**Task statement:** Could you give back the listing below exactly, every line included?

**Given information:**
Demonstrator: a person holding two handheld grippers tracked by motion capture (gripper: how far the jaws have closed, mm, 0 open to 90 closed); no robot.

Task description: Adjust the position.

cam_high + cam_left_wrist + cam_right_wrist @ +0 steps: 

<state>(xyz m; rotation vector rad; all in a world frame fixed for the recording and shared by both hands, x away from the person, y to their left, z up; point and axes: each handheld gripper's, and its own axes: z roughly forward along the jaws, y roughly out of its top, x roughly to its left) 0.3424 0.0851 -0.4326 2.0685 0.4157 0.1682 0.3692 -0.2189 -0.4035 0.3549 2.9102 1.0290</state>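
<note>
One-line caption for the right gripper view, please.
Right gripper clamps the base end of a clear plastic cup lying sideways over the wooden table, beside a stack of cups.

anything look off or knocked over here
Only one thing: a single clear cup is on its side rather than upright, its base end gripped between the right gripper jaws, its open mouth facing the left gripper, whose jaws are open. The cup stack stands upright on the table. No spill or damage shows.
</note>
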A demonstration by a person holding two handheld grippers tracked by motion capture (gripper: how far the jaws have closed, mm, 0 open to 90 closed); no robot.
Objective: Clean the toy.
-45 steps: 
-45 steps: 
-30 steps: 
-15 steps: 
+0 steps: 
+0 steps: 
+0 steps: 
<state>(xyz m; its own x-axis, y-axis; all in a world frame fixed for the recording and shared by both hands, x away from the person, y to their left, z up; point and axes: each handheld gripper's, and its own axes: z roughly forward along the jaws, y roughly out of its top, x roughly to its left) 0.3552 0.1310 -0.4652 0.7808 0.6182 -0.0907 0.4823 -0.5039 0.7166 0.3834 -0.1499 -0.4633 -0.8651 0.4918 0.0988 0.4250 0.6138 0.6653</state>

**Finished task:**
Demonstrator: a person holding two handheld grippers tracked by motion capture (gripper: how far the jaws have closed, mm, 0 open to 90 closed); no robot.

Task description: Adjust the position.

cam_high + cam_left_wrist + cam_right_wrist @ +0 steps: 

<state>(xyz m; rotation vector rad; all in a world frame fixed for the recording and shared by both hands, x away from the person, y to their left, z up; point and axes: each handheld gripper's, and its own axes: z roughly forward along the jaws, y roughly out of its top, x roughly to its left) 0.3424 0.0851 -0.4326 2.0685 0.4157 0.1682 0.3692 -0.2189 -0.4035 0.3549 2.9102 1.0290</state>
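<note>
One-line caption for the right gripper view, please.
Right gripper clamps the base end of a clear plastic cup lying sideways over the wooden table, beside a stack of cups.

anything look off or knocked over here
Only one thing: a single clear cup is on its side rather than upright, its base end gripped between the right gripper jaws, its open mouth facing the left gripper, whose jaws are open. The cup stack stands upright on the table. No spill or damage shows.
</note>
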A demonstration by a person holding two handheld grippers tracked by motion capture (gripper: how far the jaws have closed, mm, 0 open to 90 closed); no robot.
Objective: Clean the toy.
-45 steps: 
-45 steps: 
-30 steps: 
-15 steps: 
+0 steps: 
+0 steps: 
+0 steps: 
<state>(xyz m; its own x-axis, y-axis; all in a world frame fixed for the recording and shared by both hands, x away from the person, y to their left, z up; point and axes: each handheld gripper's, and its own axes: z roughly forward along the jaws, y roughly out of its top, x roughly to its left) 0.3552 0.1310 -0.4652 0.7808 0.6182 -0.0907 0.4823 -0.5039 0.7166 0.3834 -0.1499 -0.4633 -0.8651 0.4918 0.0988 0.4250 0.6138 0.6653</state>

The exercise calls for nothing more than this answer.